I love, llove, love that book. I have 5 copies and re-read it once a year - at least. But I never thought of Jean-Baptiste as an object of adoration.


----------



## Paegan (Jul 20, 2009)

SarahBarnard said:


> Hmm, I prefer Acheron from that series. Currently crushing over almost everyone in Laurel K Hamilton's Anita Blake series - but especially Jason the werewolf.

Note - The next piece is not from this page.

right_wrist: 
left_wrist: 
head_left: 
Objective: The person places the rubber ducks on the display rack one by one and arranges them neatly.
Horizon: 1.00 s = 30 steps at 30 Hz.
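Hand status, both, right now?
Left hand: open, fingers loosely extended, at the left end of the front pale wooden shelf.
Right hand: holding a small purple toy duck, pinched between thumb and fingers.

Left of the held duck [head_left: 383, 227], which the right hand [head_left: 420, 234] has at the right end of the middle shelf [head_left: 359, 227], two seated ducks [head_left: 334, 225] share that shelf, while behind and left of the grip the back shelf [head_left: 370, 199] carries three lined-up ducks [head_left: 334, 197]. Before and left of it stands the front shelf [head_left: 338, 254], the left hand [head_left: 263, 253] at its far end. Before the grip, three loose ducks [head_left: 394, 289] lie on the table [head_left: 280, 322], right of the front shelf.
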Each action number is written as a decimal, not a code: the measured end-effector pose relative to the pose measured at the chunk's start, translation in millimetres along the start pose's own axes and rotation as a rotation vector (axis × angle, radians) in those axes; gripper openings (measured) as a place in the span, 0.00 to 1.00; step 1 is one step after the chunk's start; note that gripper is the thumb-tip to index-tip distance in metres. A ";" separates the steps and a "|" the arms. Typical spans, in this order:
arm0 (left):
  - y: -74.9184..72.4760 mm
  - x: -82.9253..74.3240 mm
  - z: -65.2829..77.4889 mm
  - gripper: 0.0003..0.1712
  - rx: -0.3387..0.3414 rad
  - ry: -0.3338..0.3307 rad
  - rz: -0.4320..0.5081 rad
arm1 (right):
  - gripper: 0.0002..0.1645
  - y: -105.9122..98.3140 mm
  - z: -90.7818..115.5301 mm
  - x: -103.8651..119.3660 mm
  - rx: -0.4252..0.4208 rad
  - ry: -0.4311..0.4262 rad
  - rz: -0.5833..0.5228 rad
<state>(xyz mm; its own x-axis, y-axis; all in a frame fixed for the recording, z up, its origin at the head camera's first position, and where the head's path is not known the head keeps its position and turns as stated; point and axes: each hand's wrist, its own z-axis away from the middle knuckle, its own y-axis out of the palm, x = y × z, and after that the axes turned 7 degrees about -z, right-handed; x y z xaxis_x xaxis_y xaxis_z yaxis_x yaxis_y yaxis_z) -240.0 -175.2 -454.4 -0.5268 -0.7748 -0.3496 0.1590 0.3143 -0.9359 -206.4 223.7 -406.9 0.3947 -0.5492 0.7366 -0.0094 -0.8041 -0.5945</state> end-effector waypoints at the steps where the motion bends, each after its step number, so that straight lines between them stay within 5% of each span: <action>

Have to agree about Acheron - 6'8", Goth, and has a Simi - wowzah!


----------



## farrellclaire (Mar 5, 2010)

Thalia the Muse said:


> Someone posted in her Jane Eyre review on Good Reads that she "would bang Mr. Rochester like a screen door." And I totally get that!


So do I.


----------



## Julia (Jul 30, 2010)

Easy one, hands down winner....Jamie Fraser from Outlander.


----------



## SarahBarnard (Jul 28, 2010)

Paegan said:


> Have to agree about Acheron - 6'8", Goth, and has a Simi - wowzah!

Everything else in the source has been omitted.